Há, no entanto, também quem tenha apoiado a mensagem do Executivo municipal. "Gente transfóbica não usa a Língua Portuguesa 100% corretamente, mas se acha no direito de reclamar de novas formas de uso do idioma. [...] Como se a própria língua não se modificasse ao longo do tempo", escreveu um usuário. Outro alertou sobre o que seria, em sua opinião, o verdadeiro problema. "[...] Acho que está bem claro que o que incomoda vocês não é a adaptação da gramática, e sim a tentativa de inclusão e respeito a minorias. Nenhuma novidade até aqui".

Reafirmar sua existência

"É uma coisa que nos persegue até o final", desabafa Rosa Chaves, 25, sobre a troca de pronomes. Mulher trans, a estudante recentemente foi ao cartório buscar sua "nova" certidão de nascimento.
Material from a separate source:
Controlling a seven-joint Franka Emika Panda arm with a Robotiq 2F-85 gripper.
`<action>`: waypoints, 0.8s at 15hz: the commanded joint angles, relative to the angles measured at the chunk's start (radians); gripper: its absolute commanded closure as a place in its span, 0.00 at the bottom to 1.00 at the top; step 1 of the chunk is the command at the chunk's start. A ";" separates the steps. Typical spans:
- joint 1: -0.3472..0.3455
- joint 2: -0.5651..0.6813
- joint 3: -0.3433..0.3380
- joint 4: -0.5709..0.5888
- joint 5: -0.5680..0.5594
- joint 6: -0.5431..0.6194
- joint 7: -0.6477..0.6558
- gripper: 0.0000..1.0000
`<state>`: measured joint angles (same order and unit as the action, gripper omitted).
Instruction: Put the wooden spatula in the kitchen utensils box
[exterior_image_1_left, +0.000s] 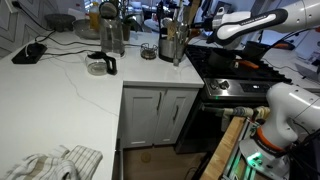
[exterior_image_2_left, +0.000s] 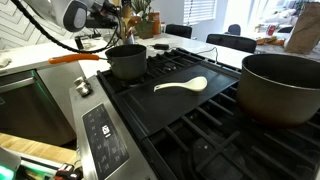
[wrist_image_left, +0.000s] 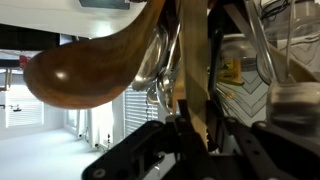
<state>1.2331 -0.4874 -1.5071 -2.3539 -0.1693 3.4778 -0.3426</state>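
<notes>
Currently: jaws clamped on the pale shaft of the wooden spatula (wrist_image_left: 193, 70), wrist view. Gripper (wrist_image_left: 197, 128) holds it upright, close to a wooden spoon bowl (wrist_image_left: 90, 65) and steel utensils (wrist_image_left: 160, 60). In an exterior view the gripper sits just above the kitchen utensils box (exterior_image_1_left: 173, 47) on the white counter (exterior_image_1_left: 70, 100), near the stove (exterior_image_1_left: 235, 70)

I see pale smooth wood on the wooden spatula (wrist_image_left: 192, 70), shiny steel on the kitchen utensils box (exterior_image_1_left: 172, 47), and a glossy white tabletop (exterior_image_1_left: 70, 92).
</notes>
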 joint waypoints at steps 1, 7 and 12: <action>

Um documento que para muitos é algo simples, para ela reafirma o gênero que sempre existiu em si. "Foi uma sensação de independência, como se fosse uma pessoa que antes estava presa a um nome, a um gênero, e depois conseguiu se libertar. É tu poder, agora, desfrutar daquilo que tu sempre foi", comenta.

Rosa conta que apesar das mudanças a dificuldade de aceitação do uso do novo pronome ainda ocorre por parte de familiares, amigos e colegas de trabalho. "Um sentimento de perder um pedaço de mim, que é a nossa identidade. Tu está sendo aquela pessoa e tem um grupo grande te dizendo o contrário. De uma forma impositiva, estão falando que aquilo que tu te considera talvez não seja, porque olham pra ti e chamam de 'ele'", desabafa. "Isso cria uma confusão dentro da gente. Eu me considero 'ela' e a pessoa tá dizendo que sou 'ele' e sei que não sou 'ele'. Então quem sou? Não existo?", questiona.

Apesar de lidar tranquilamente com a situação, a estudante lembra que essa não é a mesma realidade de todos e que, muitas vezes, pessoas acabam desenvolvendo problemas psicológicos ou até mesmo pensando em tirar a própria vida.

Posicionamento da prefeitura

Em nota, o Poder Executivo informou que a equipe responsável pelas redes sociais da prefeitura trabalha com assuntos que ultrapassam assuntos do governo. "Eles estão ligados no que acontece na cidade, no Estado e no país. Pelotas não é uma ilha. Recentemente, voltou à discussão, em rede nacional, o debate sobre questões LGBTQIA+ com a discussão sobre pronomes de tratamento para a população trans", diz o documento.

O assessor especial de Comunicação, Gustavo Azevedo, destaca ações de apoio desenvolvidas pelo Executivo, como a pintura especial no Dia do Orgulho, a distribuição de cestas de alimentos à população deste grupo que estava em vulnerabilidade durante a pandemia e o auxílio na organização da Semana da Diversidade. Ele ainda ressalta uma participação efetiva no Conselho Municipal de Direitos da Cidadania LGBT de Pelotas. "Pautas que tratam de direitos fundamentais do ser humano são importantes e precisam ser debatidas pela sociedade. Sobre as reações, é natural que as pessoas reajam", finaliza a nota.

Pode entrar na gramática?

O coordenador do curso de Letras da Universidade Católica de Pelotas (UCPel), Jeferson Schneider, diz que os debates sobre a língua sempre existiram, principalmente em questões ligadas à representatividade. "Ainda estamos muito presos à gramática normativa, querendo achar certo ou errado. Precisamos entender que existe o uso social, onde não há certo ou errado", comenta.

Para ele, a publicação feita pelo Poder Executivo está correta segundo o uso da língua em sociedade e incorreta segundo às regras da gramática normativa. O professor explica que existem diversos estudos sendo feitos sobre o uso dos pronomes neutros em Língua Portuguesa, incluindo o "elu/delu".

Sobre uma possível incorporação na língua, Schneider explica se tratar de um processo extenso, mas ressalta que quanto mais falados e debatidos, maiores são as chances de inclusão. Ele relembra a utilização da palavra "você", que após anos foi aceita, sendo uma variação de "vosmecê".